El uso de redes sociales aprovecha estos medios al permitir:

  1. la inclusión de anuncios por parte de las empresas
  2. la divulgación del anuncio entre contactos, sin pérdida de información en el camino
  3. los comentarios acerca de productos en un medio que puede cuantificar y asimilar términos, tendencias y gustos.

 

Las empresas nos cobran, pero además nos utilizan

Estamos haciendo uso de las redes sociales porque nos gusta compartir y porque nos gusta que nos lleguen mensajes, memes, vídeos, invitaciones, etc. Al mismo tiempo las empresas están aprovechando este canal para vendernos productos. Pero al usar este medio, las empresas nos convierten en representantes comerciales de su marca o sus productos. Somos consumidores, y más que nunca, vendedores.

redes-sociales_twitter

“La promoción de un producto, marca o personaje funciona porque está basada en el comportamiento humano”

Cuando un producto se hace muy popular, las redes sociales son campo abonado para que cuajen las semillas y en general, se hable bien del producto. La presencia de comentarios, sobre ello es infinitamente mayor que la presencia de anuncios de la marca, lo que convierte en un bien valioso al medio. Pero ¿qué ocurre cuando el producto que tanta popularidad había desarrollado en redes sociales tiene un fallo general que se difunde igualmente rápido?

 

La vuelta a la tortilla (siempre con cebolla)

Lo que ocurre es lo mismo, pero en sentido contrario. Es decir, los individuos difunden las pruebas (fotos, vídeos) del fallo, se generan comentarios, debates, etc.
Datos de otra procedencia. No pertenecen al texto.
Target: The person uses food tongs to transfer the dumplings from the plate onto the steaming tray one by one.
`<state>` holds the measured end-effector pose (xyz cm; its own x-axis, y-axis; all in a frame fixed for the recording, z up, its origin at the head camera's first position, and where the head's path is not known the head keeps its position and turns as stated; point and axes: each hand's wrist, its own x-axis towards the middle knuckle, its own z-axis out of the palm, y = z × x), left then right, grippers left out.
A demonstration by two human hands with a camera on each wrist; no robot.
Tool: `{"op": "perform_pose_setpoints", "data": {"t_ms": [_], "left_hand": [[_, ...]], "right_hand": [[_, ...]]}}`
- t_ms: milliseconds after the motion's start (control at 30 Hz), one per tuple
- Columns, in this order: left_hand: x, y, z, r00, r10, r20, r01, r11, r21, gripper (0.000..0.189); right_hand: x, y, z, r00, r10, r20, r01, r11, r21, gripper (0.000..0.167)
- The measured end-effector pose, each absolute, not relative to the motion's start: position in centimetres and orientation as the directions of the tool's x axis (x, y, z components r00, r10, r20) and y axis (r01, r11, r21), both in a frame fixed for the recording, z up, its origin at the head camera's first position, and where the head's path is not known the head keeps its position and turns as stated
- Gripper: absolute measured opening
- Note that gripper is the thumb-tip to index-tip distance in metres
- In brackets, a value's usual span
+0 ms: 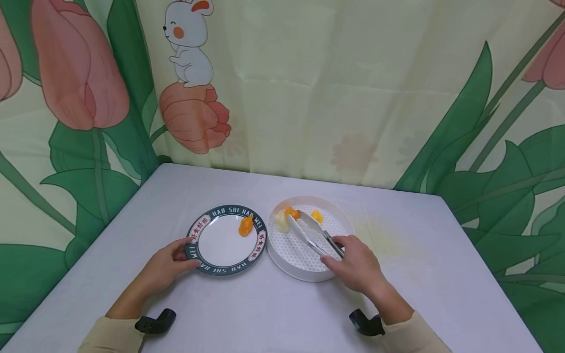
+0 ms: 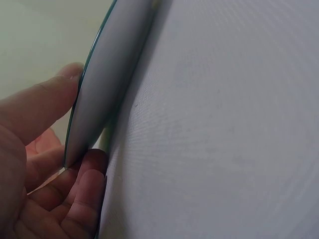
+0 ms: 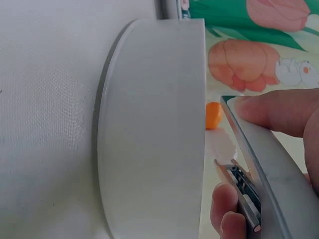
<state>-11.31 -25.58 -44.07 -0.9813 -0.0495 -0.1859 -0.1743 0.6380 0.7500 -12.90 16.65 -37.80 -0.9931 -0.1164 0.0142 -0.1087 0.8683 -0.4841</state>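
Observation:
My left hand (image 1: 165, 262) grips the near-left rim of a white plate (image 1: 220, 242) with a dark green lettered border. In the left wrist view the thumb (image 2: 50, 102) lies on the plate's rim and curled fingers reach under it. One orange dumpling-like piece (image 1: 245, 226) lies on the plate. Metal tongs (image 1: 309, 238) are in my right hand (image 1: 359, 264), thumb on one arm, fingers on the other. Their tips are at another orange piece (image 1: 292, 213) in a white round perforated tray (image 1: 297, 252); whether they clamp it I cannot tell.
A pale, whitish piece (image 1: 281, 222) and a yellow piece (image 1: 317, 216) are also in the tray, near the tongs. Plate and tray stand side by side on a white-covered table (image 1: 273, 318). A printed curtain (image 1: 309, 98) hangs behind the table.

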Motion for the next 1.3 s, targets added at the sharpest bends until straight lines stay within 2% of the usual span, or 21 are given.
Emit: {"op": "perform_pose_setpoints", "data": {"t_ms": [767, 1000, 1300], "left_hand": [[-11.37, -25.58, -44.16, -0.983, -0.043, -0.180, -0.165, 0.644, 0.747, 0.086], [-11.37, -25.50, -43.91, -0.982, -0.043, -0.183, -0.167, 0.644, 0.747, 0.085], [-11.48, -25.52, -44.12, -0.982, -0.050, -0.181, -0.170, 0.648, 0.742, 0.085]], "right_hand": [[-13.38, 16.99, -38.49, -0.995, -0.100, 0.009, -0.095, 0.908, -0.409, 0.061], [-13.35, 16.91, -38.52, -0.995, -0.100, 0.019, -0.099, 0.903, -0.418, 0.060], [-12.98, 16.42, -37.93, -0.990, -0.112, 0.082, -0.137, 0.862, -0.488, 0.053]]}}
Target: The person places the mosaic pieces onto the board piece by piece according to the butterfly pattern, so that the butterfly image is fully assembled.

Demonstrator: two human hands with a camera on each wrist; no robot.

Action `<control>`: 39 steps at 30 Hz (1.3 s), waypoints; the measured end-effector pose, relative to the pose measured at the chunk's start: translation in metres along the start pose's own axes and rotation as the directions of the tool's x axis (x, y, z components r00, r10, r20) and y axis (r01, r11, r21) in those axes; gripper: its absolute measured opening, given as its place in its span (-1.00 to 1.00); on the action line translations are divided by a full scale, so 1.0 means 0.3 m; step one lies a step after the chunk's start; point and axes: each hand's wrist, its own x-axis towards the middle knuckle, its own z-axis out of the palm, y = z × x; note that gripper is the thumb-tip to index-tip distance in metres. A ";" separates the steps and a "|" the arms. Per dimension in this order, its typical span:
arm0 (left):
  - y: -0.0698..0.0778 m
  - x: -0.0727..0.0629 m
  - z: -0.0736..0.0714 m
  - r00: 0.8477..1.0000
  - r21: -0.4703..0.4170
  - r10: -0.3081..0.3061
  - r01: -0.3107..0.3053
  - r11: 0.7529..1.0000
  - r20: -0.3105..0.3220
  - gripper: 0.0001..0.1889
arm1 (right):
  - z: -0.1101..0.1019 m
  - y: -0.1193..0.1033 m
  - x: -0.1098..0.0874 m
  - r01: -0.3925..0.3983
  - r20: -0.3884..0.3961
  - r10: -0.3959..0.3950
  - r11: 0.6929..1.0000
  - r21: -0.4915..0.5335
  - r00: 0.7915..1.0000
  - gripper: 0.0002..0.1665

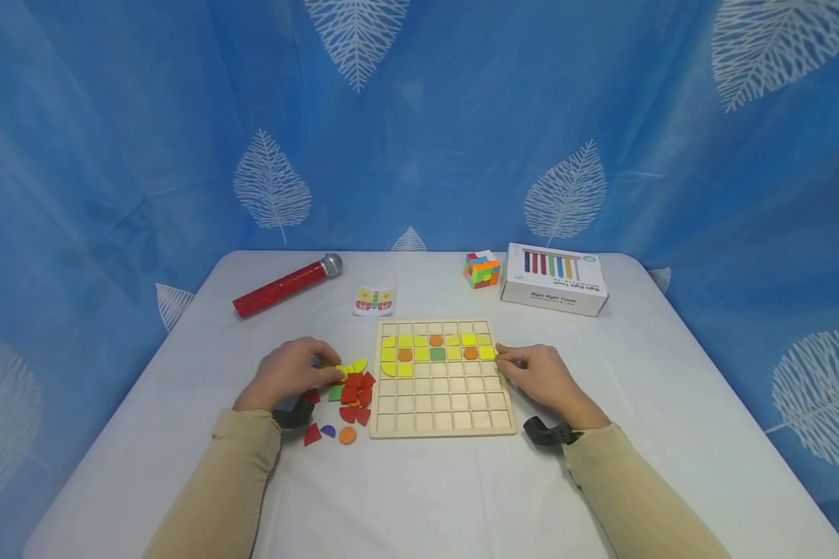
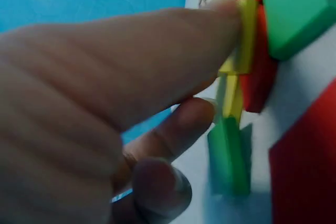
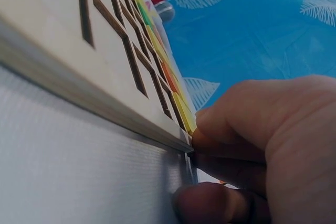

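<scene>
My left hand (image 1: pixel 290 373) is at the pile of loose tiles, its thumb and fingertips pinching a yellow tile (image 2: pixel 247 35); the index fingertip is hidden in the left wrist view. Red tiles (image 1: pixel 354 380) and a green tile (image 2: pixel 299 11) lie close by. The wooden grid board (image 1: pixel 442 423) lies flat to the right of the pile. Yellow tiles, several orange discs and a green square (image 1: pixel 437 354) fill cells in its upper rows. My right hand (image 1: pixel 541 378) grips the board's right edge near the upper corner, thumb and fingers against the rim (image 3: pixel 157 137).
A small picture card (image 1: pixel 374 301) lies beyond the board. Farther back are a red microphone (image 1: pixel 283 287), a colourful puzzle cube (image 1: pixel 482 269) and a white box (image 1: pixel 555 279). An orange disc (image 1: pixel 347 435) and a purple half-disc (image 1: pixel 328 431) lie at the pile's near side.
</scene>
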 end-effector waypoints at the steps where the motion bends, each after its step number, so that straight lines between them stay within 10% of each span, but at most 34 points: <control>1: 0.001 0.000 0.001 1.000 0.001 -0.001 0.001 1.000 0.006 -0.57 | -0.001 -0.001 0.000 0.001 -0.001 -0.001 1.000 -0.003 1.000 -0.70; 39: -0.018 0.007 0.013 1.000 -0.057 -0.012 0.011 0.998 -0.010 -0.64 | -0.002 -0.002 -0.004 0.011 0.000 -0.011 1.000 0.000 1.000 -0.69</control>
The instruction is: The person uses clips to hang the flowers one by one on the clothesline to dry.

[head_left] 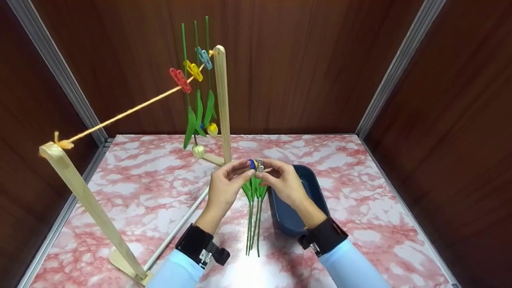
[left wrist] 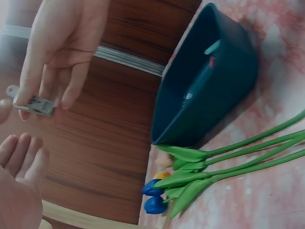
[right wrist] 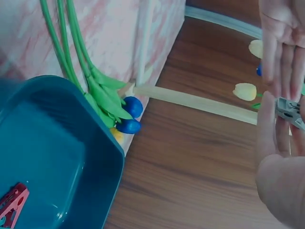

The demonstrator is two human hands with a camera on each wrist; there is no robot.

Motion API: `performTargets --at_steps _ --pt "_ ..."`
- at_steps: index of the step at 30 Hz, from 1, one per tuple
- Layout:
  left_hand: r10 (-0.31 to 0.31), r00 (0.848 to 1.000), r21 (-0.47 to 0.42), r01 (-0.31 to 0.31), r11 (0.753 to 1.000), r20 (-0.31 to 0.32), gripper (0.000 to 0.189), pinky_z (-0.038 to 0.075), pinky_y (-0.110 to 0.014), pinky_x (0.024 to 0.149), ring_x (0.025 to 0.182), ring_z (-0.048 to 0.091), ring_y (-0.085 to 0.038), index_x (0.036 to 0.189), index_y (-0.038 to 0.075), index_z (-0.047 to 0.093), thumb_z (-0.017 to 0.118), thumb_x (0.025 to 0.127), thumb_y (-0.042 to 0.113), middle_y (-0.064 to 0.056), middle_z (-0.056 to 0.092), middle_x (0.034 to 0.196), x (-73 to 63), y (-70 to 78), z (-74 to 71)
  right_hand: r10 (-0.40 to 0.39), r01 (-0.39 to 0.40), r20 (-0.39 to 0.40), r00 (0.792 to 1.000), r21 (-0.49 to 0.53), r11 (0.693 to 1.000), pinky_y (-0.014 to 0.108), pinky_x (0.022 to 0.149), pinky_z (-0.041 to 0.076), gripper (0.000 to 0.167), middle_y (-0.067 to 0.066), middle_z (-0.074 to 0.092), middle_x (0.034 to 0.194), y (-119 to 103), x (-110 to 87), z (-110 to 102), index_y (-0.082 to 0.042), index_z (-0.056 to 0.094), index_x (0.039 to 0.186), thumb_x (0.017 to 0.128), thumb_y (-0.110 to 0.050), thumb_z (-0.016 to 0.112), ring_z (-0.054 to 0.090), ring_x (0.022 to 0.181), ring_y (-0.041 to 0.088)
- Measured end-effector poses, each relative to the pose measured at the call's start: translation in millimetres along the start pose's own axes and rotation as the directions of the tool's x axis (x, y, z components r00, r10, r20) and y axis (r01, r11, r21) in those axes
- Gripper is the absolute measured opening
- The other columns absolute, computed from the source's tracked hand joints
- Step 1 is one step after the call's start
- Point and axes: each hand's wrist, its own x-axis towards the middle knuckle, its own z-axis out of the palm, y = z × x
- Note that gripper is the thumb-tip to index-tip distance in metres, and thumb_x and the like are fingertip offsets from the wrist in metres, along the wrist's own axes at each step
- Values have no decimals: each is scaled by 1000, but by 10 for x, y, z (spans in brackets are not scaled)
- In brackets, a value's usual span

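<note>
My right hand (head_left: pixel 287 185) pinches a grey clothespin (left wrist: pixel 39 105) between thumb and fingers, above the table. Facing it, my left hand (head_left: pixel 227 187) has its fingers loosely bent; its thumb tip is close to the clothespin, and I cannot tell whether they touch. Below the hands lie several artificial tulips (right wrist: pixel 102 95) with green leaves, their stems pointing toward me. Two blue blooms (left wrist: pixel 155 205) and a yellow one (left wrist: pixel 162 175) show. Right of the tulips stands a dark blue bin (head_left: pixel 298 216), with a pinkish-red clothespin (right wrist: pixel 14 202) inside.
A wooden stand with a front post (head_left: pixel 94 212) and a back post (head_left: pixel 223 104) carries a yellow string (head_left: pixel 128 113) on the left. Red (head_left: pixel 181 80), yellow (head_left: pixel 194 72) and blue (head_left: pixel 205 59) clothespins hold three tulips upside down there. Brown panels surround the marbled table (head_left: pixel 372 224).
</note>
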Motion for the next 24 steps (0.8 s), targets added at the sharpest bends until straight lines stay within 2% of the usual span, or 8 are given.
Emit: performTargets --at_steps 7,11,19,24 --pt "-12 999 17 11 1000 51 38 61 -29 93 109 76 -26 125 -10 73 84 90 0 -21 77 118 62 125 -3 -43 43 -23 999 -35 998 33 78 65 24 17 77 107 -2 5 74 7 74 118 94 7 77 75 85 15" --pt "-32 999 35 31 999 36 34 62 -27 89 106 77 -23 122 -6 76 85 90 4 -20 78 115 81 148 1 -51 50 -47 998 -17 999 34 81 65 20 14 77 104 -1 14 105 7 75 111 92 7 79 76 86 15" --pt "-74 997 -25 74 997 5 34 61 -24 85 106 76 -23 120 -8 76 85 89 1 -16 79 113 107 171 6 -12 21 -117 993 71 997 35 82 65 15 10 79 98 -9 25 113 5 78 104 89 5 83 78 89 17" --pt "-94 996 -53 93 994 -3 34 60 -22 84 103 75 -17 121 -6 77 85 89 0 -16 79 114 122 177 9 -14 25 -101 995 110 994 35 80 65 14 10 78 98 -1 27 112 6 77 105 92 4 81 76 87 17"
Se empieza a hablar mal del producto y luego viene la herramienta del boca a oreja. Esta herramienta es la más poderosa, ya que muchos individuos afirman la invalidez de un producto que no conocen, y otros muchos les creen. Esto, que parece muy estúpido, funciona perfectamente todos los días en Twitter o Facebook, por ejemplo, cuando comprobamos como se replican miles de mensajes cuya veracidad no ha sido comprobada. Para más información sobre esta peculiaridad humana, recomiendo el artículo Fenómeno fan de ese mismo sitio web.

“Somos consumidores, y más que nunca, vendedores”

Y ahora la marca es difamada mediante el mismo canal que antes estaba aprovechando para su propio bien. ¿Es justo que se critique a las redes sociales por este comportamiento con respecto a la marca? ¿No son las redes sociales, precisamente una ampliación de un comportamiento típicamente humano?

redes-sociales_facebook

 

Conclusión

Igual que las redes sociales sirven como canal de promoción pueden acabar con el prestigio de un producto, una marca, o una persona. Nos demuestran día tras día que somos poderosos. Pero como decía aquel “Un gran poder conlleva una gran responsabilidad”. Ya que este comportamiento humano no se puede controlar (al menos no del todo), en vez de echarle las culpas al mensajero, deberíamos controlar lo que de nosotros se comparte a través de las redes sociales.